> PROBLEM STATEMENT
Your task is to repeat exactly the lines below between the line holding "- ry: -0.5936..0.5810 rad" and the line holding "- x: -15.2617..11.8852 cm", inclusive, and only those.

> PROVIDED DATA

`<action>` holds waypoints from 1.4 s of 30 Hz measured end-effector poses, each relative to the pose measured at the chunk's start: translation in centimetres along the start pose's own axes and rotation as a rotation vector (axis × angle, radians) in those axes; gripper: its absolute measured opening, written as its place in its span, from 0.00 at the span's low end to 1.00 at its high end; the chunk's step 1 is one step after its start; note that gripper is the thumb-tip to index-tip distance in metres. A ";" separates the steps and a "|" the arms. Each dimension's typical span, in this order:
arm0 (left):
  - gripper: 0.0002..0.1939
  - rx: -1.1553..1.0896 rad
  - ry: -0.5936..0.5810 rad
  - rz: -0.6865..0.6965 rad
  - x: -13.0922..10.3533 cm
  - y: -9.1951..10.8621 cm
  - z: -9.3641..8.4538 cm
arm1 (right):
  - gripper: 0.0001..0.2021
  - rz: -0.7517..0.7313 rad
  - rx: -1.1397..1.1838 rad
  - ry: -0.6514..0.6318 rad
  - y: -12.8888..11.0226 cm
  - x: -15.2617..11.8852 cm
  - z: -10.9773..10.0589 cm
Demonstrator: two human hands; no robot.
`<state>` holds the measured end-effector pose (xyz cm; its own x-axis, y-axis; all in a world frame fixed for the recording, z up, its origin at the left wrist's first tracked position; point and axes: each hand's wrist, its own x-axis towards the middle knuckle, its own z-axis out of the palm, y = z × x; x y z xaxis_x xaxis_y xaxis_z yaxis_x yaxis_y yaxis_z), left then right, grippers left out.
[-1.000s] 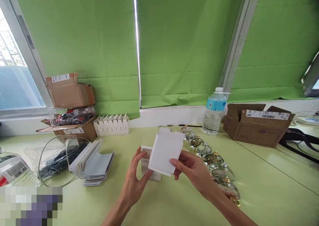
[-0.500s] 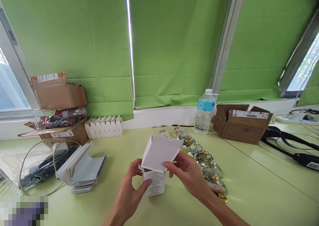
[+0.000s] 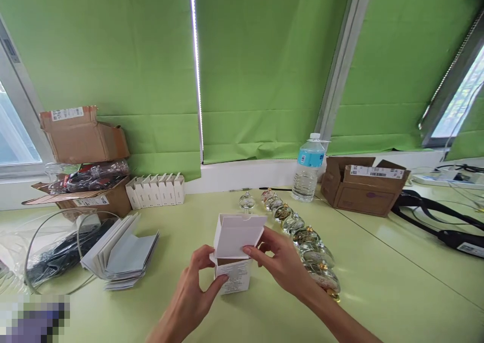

> RESULT OF THE TASK
  - ry: -0.5936..0.5810 rad
  - rz: -0.6865..0.6965 rad
  - x: -13.0922..10.3533 cm
  - y: -9.1951..10.8621 cm
  - z: -9.3641..8.4538 cm
arm1 (right):
  - gripper: 0.0001..0.2021
  - rz: -0.7517..0.7313 rad
  - rx: -1.1397..1.1838 rad
  - ry: -0.6514..0.6318 rad
  - y: -12.8888..11.0226 cm
  - x: -15.2617..11.8852 cm

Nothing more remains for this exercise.